The famous Oktoberfest beer festival is canceled for the second year in a row due to the corona crisis. The Prime Minister of the German state of Bavaria said this.
This year, too, there will be no revelers in traditional dirndls and lederhosen in Munich’s beer halls and tents, where the traditional Oktoberfest takes place every year.
First celebrated in 1810, the Oktoberfest in Munich attracts more than 6 million visitors from dozens of countries every year and generated sales of around 1 billion euros in 2019.
Bavarian Prime Minister Markus Söder and Mayor of Munich Markus Soeder made the decision today to cancel the festival again this year because it entailed major financial obligations and there was still too much uncertainty about when the pandemic would would decline.
“In traditional beer halls, measures such as social distancing and wearing masks cannot be enforced,” says Soeder.
“For me personally, this is not an easy decision either,” said Reiter, adding that the second consecutive cancellation of Oktoberfest has “existential consequences” for the people who worked there.
Germany has vaccinated more than 28 percent of its population so far.

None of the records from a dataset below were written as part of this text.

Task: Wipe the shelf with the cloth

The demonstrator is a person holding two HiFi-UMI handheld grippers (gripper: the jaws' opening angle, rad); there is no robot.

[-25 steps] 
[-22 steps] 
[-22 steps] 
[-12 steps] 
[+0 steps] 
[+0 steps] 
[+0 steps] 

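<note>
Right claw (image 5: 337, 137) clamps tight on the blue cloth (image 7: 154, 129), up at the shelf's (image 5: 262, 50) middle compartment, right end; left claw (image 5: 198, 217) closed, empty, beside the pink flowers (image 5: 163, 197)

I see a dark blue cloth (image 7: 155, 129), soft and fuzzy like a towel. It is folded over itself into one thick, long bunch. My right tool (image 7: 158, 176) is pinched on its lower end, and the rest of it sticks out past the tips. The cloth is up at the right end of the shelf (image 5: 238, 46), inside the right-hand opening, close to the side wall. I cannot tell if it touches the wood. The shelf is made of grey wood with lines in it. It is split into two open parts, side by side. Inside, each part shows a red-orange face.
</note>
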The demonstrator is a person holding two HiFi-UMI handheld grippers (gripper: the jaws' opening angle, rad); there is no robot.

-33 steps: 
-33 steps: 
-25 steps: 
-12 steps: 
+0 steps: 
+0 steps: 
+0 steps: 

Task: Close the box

With vaccination coverage increasing and the number of corona infections falling, the country hopes to be able to ease corona measures – which were tightened even further last week – soon.
Cholera and Wars
Although Oktoberfest is practically sacred in Bavaria, there were other world events in the past that stung the wheels of the festival. For example, the party could not take place in 1854 and 1873 because cholera then had its grip on Europe.
In 1923, hyperinflation caused by the First World War threw a spanner in the works. The Oktoberfest was also canceled during the Second World War, and then again from 1946 to 1948.